## Problem statement
In the data below, which lines hold "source"? Copy every one.

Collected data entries
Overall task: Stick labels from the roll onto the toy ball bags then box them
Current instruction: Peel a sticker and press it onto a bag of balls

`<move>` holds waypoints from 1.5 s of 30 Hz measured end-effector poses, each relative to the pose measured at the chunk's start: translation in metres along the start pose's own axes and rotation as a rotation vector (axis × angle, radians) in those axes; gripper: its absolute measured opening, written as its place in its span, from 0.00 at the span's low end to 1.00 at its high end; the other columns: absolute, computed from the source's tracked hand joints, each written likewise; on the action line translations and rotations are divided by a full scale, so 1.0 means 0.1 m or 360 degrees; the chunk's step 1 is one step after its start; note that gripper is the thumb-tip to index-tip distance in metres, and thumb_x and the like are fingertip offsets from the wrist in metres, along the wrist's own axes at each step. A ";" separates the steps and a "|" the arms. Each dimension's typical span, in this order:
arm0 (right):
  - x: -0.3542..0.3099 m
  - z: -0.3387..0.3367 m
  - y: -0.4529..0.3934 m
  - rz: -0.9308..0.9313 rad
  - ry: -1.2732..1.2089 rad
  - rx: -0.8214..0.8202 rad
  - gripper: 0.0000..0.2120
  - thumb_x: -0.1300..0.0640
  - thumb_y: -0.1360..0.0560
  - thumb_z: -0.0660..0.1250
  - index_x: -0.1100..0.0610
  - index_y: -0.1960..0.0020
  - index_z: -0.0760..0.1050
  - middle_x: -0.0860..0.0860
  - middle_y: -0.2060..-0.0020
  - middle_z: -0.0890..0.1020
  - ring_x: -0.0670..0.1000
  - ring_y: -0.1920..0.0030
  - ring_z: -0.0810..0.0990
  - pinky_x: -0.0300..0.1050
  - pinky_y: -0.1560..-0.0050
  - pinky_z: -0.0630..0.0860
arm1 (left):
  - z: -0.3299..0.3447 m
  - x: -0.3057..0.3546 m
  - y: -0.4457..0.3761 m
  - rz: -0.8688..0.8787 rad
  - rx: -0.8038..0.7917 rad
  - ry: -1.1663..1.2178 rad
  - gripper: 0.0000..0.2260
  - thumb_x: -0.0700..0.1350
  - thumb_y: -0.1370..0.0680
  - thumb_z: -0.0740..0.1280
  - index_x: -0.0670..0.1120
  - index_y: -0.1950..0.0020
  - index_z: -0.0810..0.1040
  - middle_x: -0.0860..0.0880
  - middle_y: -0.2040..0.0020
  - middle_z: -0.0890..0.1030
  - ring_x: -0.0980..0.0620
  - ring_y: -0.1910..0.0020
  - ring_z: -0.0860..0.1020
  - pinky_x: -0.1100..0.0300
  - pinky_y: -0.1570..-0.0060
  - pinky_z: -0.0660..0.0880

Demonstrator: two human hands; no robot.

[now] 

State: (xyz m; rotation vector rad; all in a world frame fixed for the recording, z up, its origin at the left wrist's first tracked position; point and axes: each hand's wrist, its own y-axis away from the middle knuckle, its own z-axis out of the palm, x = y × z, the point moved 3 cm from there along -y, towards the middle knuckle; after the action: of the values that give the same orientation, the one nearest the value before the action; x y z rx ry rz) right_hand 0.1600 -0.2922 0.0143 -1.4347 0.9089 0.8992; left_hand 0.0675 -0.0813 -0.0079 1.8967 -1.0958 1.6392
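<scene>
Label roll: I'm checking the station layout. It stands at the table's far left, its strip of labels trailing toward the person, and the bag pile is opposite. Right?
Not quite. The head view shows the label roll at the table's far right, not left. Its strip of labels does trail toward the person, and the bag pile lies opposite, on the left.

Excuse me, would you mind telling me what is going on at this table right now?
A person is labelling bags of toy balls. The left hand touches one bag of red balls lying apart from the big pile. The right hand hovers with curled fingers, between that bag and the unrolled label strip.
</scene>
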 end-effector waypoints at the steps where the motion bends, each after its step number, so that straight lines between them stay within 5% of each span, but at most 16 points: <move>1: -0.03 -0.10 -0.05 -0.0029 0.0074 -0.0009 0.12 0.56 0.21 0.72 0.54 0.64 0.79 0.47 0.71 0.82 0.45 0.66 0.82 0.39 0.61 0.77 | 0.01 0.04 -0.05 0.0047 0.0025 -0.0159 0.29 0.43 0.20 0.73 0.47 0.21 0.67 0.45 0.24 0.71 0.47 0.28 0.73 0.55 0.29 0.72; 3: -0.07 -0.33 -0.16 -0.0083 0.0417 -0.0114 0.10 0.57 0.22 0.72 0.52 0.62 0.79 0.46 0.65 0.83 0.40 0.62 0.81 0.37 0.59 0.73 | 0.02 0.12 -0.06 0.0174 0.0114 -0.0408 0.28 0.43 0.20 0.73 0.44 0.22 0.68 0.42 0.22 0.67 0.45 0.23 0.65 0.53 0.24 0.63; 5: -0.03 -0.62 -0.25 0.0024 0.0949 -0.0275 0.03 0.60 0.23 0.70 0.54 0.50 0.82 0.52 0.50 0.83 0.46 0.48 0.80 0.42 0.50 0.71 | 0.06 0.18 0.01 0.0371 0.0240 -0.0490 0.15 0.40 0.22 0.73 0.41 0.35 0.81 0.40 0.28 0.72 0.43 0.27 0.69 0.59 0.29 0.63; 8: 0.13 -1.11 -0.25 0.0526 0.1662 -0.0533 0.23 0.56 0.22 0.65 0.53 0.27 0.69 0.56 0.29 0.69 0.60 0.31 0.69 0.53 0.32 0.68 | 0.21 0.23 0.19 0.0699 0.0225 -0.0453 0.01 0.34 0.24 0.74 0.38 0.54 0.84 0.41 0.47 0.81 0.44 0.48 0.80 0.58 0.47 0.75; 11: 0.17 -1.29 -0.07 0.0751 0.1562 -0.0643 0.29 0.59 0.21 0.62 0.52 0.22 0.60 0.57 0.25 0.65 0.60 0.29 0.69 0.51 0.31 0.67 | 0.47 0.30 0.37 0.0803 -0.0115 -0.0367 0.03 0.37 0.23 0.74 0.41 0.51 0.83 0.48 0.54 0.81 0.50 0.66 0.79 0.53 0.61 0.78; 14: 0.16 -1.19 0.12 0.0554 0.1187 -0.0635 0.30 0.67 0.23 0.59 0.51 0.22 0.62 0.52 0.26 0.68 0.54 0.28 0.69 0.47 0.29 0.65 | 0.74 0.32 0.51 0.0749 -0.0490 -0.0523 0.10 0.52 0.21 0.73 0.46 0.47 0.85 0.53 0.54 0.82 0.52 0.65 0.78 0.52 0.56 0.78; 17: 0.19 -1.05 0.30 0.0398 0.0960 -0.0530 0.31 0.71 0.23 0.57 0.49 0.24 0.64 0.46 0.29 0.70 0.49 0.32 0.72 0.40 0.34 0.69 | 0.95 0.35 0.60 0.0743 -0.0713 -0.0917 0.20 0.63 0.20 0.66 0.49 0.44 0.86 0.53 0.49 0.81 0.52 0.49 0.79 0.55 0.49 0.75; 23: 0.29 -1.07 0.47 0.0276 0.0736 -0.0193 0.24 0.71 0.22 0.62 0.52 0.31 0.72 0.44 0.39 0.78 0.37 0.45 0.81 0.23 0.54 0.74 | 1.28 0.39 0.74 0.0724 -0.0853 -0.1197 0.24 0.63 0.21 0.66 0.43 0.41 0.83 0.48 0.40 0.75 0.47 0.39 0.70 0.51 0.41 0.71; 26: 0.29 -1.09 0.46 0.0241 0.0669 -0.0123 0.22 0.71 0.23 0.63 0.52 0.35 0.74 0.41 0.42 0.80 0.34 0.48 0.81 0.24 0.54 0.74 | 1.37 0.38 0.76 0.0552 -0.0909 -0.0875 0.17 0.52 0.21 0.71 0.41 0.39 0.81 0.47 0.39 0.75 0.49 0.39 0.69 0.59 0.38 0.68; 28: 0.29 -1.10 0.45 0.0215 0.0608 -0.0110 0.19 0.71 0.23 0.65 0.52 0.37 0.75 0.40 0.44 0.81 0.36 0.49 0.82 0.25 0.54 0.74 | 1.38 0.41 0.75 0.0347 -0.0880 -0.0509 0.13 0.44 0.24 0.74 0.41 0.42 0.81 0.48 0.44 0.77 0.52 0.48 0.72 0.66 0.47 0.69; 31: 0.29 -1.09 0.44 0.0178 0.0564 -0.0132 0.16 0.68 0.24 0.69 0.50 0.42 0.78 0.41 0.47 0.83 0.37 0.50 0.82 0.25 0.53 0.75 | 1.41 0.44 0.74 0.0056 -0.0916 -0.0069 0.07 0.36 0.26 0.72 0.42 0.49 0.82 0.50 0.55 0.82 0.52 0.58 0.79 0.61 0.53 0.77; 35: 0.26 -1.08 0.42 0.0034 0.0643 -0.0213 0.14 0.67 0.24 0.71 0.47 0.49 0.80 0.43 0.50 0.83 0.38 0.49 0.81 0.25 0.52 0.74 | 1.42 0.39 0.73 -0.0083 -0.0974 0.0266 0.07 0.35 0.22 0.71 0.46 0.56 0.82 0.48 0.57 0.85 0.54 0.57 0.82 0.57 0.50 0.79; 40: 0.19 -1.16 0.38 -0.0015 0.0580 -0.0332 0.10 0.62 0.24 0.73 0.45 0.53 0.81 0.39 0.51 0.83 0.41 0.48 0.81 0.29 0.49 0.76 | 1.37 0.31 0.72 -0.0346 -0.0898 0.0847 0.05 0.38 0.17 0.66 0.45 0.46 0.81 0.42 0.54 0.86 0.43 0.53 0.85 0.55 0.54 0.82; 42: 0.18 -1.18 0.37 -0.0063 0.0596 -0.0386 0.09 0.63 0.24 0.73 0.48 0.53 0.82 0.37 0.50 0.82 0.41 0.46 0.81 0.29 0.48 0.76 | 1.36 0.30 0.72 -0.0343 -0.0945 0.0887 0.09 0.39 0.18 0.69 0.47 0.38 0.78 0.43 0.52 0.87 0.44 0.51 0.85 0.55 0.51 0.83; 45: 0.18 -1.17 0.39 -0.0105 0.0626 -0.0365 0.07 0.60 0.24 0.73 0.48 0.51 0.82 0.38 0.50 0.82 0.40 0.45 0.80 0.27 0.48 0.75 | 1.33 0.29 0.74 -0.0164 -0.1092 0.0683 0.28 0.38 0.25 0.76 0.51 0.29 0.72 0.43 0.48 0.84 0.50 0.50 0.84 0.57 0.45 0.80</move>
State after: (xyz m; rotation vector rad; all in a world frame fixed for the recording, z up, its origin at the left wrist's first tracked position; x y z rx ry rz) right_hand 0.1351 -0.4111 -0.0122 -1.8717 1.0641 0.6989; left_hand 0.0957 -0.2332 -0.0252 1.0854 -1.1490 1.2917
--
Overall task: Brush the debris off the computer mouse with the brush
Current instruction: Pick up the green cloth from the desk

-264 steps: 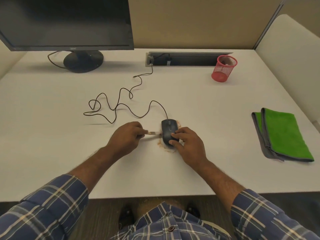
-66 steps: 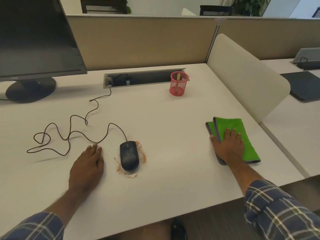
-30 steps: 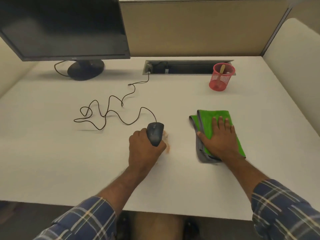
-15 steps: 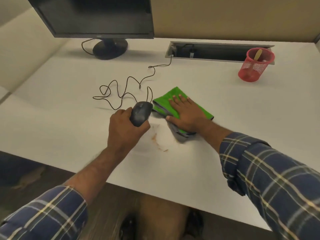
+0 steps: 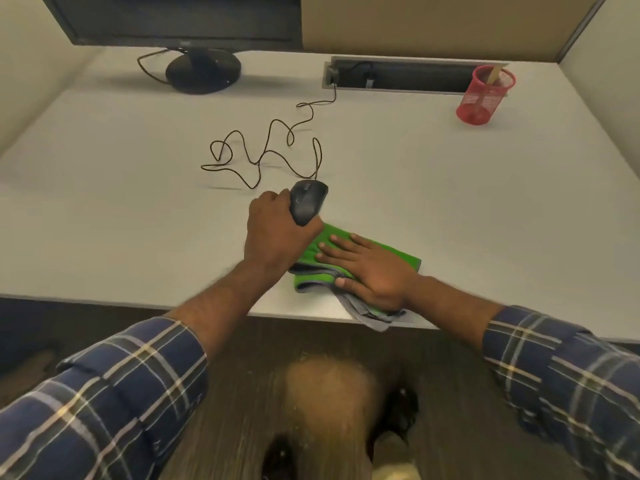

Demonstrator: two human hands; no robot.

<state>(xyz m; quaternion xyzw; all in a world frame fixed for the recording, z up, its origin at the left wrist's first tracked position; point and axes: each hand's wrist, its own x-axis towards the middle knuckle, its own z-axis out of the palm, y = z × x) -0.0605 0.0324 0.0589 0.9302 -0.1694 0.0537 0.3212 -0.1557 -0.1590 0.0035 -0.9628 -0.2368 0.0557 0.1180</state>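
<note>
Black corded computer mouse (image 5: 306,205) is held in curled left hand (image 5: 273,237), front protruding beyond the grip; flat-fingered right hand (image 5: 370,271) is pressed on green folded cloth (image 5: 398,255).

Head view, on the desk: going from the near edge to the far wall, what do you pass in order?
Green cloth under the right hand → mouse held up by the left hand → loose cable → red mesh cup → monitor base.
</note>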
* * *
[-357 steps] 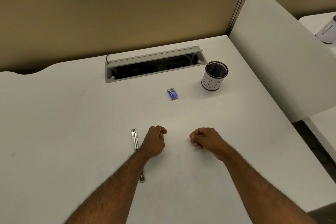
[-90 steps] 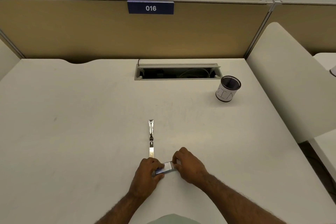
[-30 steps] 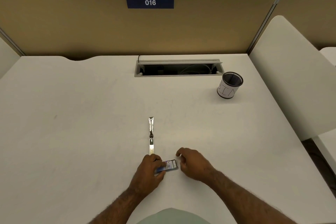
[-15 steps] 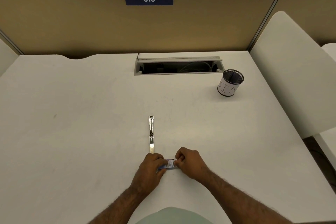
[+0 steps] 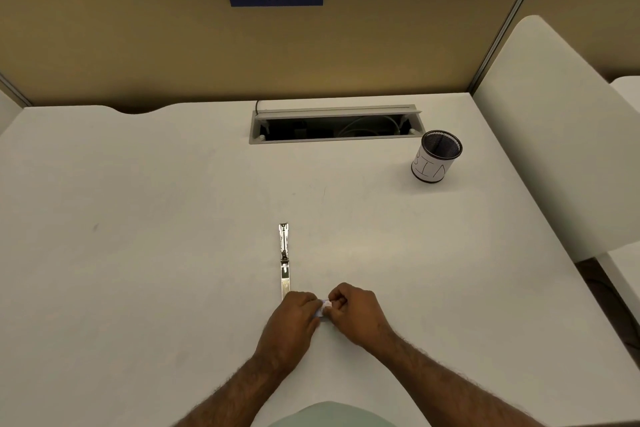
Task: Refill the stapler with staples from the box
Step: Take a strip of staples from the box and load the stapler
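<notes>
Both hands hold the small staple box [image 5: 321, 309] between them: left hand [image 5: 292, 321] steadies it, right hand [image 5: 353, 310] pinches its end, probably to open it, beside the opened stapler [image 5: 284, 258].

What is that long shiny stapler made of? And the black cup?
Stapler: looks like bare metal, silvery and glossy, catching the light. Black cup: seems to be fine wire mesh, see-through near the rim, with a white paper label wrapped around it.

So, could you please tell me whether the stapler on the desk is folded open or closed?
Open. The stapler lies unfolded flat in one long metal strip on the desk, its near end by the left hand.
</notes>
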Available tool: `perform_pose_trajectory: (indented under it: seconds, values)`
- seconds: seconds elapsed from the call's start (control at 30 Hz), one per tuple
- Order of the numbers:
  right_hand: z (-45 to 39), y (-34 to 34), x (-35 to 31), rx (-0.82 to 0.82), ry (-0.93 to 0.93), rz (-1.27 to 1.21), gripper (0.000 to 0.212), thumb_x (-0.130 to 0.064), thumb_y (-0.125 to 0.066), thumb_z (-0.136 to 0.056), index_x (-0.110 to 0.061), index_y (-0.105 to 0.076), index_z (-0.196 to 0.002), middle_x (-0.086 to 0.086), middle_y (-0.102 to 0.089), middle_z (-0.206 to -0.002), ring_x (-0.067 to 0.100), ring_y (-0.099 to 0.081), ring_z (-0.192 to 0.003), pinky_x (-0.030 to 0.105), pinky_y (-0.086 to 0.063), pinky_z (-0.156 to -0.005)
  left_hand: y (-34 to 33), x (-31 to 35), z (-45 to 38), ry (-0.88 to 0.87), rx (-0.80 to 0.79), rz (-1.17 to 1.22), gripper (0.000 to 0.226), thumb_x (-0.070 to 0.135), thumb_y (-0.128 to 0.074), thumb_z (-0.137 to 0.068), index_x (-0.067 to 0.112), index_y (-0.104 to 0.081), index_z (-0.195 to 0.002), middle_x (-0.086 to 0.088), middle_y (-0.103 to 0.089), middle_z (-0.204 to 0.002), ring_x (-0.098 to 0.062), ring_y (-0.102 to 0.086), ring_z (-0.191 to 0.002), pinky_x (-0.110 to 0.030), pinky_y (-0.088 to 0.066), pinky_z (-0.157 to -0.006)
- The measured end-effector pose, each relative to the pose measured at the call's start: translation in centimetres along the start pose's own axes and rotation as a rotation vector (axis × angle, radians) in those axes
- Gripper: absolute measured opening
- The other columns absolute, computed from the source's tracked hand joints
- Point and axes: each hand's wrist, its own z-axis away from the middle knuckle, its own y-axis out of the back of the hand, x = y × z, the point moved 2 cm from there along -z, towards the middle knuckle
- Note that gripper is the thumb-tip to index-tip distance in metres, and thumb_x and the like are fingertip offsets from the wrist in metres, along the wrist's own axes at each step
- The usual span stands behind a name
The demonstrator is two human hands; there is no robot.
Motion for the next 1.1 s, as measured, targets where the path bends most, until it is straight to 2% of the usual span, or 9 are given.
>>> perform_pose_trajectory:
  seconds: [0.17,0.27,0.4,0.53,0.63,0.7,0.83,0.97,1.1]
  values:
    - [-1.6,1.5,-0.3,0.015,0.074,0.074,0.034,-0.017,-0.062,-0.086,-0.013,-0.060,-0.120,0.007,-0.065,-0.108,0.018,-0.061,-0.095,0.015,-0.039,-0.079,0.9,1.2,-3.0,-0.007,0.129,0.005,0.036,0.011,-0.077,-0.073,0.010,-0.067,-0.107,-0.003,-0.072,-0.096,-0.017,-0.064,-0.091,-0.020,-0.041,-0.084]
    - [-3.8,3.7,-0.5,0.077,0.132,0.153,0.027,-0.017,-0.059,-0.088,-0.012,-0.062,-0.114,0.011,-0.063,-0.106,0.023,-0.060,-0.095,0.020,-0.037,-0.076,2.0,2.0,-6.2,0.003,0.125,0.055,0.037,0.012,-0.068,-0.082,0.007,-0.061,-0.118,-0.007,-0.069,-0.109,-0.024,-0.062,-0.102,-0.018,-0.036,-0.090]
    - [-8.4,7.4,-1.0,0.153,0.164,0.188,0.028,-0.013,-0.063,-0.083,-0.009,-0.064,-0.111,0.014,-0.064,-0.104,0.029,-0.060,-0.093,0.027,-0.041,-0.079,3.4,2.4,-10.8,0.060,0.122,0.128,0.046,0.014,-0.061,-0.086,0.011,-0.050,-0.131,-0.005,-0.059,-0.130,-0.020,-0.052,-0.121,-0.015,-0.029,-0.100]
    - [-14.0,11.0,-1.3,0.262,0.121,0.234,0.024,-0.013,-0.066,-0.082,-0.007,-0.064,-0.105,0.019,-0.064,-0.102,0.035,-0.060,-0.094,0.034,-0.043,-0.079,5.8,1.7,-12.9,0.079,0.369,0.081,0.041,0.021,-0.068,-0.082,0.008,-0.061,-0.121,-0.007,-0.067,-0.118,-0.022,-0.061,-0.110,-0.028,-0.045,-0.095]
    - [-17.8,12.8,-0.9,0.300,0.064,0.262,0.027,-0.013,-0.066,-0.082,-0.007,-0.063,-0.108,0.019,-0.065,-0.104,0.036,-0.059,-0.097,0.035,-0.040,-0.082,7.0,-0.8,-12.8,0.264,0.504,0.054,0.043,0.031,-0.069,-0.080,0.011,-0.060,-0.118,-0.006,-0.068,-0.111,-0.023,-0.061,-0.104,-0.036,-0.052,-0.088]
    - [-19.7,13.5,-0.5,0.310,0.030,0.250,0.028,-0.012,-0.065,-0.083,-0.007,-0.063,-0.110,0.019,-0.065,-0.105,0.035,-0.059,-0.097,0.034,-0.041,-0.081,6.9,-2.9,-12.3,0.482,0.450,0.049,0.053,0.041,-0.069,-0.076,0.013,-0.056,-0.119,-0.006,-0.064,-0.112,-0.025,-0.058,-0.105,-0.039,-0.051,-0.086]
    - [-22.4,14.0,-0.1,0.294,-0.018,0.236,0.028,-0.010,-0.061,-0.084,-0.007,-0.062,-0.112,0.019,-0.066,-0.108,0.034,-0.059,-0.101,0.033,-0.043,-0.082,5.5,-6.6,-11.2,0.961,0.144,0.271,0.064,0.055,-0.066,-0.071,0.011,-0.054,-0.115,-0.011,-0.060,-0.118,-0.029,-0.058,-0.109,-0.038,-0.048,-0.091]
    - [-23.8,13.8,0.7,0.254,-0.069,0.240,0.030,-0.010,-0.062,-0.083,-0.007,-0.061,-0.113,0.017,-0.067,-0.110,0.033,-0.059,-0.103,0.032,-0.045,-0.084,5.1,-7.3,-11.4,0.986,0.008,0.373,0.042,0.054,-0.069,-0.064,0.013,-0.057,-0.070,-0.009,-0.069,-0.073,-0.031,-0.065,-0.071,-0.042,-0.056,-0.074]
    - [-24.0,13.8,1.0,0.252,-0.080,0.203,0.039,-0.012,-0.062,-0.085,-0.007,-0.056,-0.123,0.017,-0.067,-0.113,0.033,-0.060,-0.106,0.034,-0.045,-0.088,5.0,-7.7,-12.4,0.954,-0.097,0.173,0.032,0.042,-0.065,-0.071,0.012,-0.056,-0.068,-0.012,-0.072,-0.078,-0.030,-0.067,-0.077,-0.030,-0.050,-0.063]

## Solution
`<move>` holds waypoints from 1.5 s of 30 Hz measured end-effector poses, each relative to the pose measured at the chunk's start: translation in metres along the start pose's own axes and rotation as a rotation vector (axis × angle, radians) in those axes; gripper: its absolute measured opening, written as its place in its span, from 0.00 at the span's low end to 1.00 at its high end; the other columns: absolute, computed from the source's tracked hand joints, each written likewise; on the action line translations and rotations are divided by a full scale, so 1.0 means 0.1 m or 360 degrees; the chunk's step 1 is one step after its start; note that gripper is the thumb-tip to index-tip distance in metres, and thumb_x and the like are fingertip offsets from the wrist in metres, along the wrist's own axes at each step. A ";" separates the steps and a "|" the arms. Each dimension's typical span, in this order:
- The other columns absolute, computed from the source's tracked hand joints

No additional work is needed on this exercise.